● **ACTION ITEM**: Only the lines below, from the one with "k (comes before" through the one with "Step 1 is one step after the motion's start", are to be written out, exactly.

(Entries taken from a collection)
+===+
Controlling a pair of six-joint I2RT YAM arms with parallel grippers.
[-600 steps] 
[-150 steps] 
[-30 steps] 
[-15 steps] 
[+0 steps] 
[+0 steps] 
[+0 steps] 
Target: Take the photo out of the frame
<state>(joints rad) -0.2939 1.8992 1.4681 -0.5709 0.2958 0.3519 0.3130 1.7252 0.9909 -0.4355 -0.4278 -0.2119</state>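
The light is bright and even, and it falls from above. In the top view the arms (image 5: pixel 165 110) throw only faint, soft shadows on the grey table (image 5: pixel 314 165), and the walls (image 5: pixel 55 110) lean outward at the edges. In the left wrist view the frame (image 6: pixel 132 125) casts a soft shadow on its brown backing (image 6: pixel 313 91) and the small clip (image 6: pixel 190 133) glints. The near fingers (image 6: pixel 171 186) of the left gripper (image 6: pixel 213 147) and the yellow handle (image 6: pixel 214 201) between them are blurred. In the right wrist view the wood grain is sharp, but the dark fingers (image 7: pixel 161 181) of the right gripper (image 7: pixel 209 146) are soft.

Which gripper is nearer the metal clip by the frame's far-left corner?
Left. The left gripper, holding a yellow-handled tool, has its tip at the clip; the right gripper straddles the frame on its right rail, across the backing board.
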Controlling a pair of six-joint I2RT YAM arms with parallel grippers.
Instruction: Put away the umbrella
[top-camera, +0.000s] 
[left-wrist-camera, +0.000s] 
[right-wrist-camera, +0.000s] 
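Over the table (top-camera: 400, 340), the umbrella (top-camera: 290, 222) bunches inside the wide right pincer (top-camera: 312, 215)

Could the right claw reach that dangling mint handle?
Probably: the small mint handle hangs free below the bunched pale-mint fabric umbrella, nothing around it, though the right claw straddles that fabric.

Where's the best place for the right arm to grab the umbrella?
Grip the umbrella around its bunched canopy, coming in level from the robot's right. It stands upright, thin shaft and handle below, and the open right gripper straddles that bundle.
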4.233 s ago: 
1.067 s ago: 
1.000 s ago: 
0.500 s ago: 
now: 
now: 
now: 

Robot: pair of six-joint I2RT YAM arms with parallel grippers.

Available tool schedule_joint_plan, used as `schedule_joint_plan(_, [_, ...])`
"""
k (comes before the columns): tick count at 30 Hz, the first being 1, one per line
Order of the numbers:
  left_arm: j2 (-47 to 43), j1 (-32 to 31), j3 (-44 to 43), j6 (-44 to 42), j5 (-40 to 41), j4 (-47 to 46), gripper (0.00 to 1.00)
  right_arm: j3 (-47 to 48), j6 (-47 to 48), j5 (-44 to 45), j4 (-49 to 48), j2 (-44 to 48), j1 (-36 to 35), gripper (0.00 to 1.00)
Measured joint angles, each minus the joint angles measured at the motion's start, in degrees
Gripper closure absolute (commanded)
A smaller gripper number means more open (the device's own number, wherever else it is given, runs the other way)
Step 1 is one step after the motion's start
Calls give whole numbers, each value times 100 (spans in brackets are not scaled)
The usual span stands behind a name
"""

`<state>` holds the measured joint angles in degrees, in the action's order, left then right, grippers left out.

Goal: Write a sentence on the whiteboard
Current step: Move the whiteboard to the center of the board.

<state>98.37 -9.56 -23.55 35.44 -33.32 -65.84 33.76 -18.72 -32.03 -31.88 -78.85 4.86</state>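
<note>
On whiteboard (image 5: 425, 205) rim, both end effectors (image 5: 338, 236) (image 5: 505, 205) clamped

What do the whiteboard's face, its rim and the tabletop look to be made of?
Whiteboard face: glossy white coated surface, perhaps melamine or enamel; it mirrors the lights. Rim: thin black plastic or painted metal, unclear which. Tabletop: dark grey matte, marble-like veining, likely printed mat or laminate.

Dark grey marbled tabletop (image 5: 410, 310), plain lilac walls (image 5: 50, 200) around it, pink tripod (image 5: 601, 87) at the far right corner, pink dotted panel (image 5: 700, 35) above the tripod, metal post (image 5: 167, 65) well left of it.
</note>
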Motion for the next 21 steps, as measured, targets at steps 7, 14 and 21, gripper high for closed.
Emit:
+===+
● **PROBLEM SOLUTION**:
k (comes before the columns): tick count at 30 Hz, the first being 1, one per line
Order of the numbers:
  left_arm: j2 (-47 to 43), j1 (-32 to 31), j3 (-44 to 43), j6 (-44 to 42), j5 (-40 to 41), j4 (-47 to 46), gripper (0.00 to 1.00)
  right_arm: j3 (-47 to 48), j6 (-47 to 48), j5 (-44 to 45), j4 (-49 to 48), j2 (-44 to 48), j1 (-36 to 35), gripper (0.00 to 1.00)
Measured joint angles, each minus the joint angles measured at the motion's start, in degrees
Gripper closure absolute (commanded)
A smaller gripper number means more open (the device's own number, wherever else it is given, runs the other way)
Step 1 is one step after the motion's start

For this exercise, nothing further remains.